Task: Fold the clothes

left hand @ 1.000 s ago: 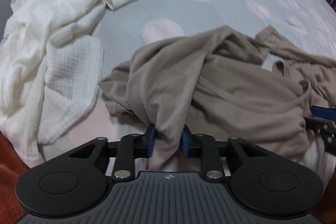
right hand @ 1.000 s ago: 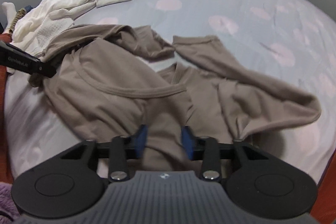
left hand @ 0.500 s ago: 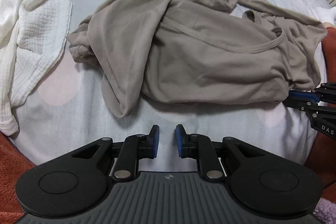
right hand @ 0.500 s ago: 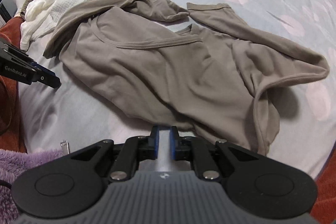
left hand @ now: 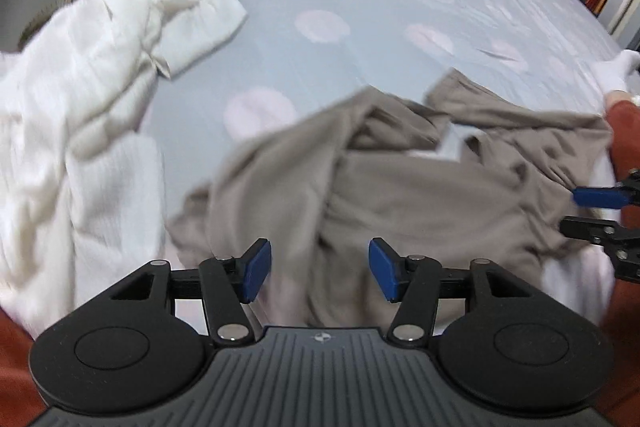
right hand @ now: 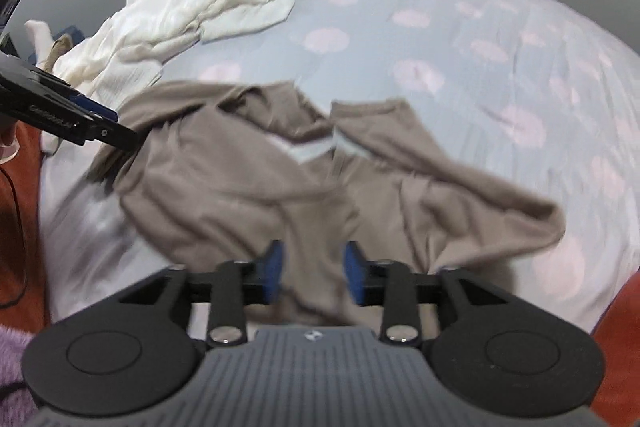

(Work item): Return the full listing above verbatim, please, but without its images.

(Answer for the task):
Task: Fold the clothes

left hand @ 1.000 s ago: 
right hand @ 1.000 s ago: 
left hand @ 0.500 s ago: 
right hand @ 0.500 s ago: 
left hand @ now: 
right hand @ now: 

The reply to this exercise is complete.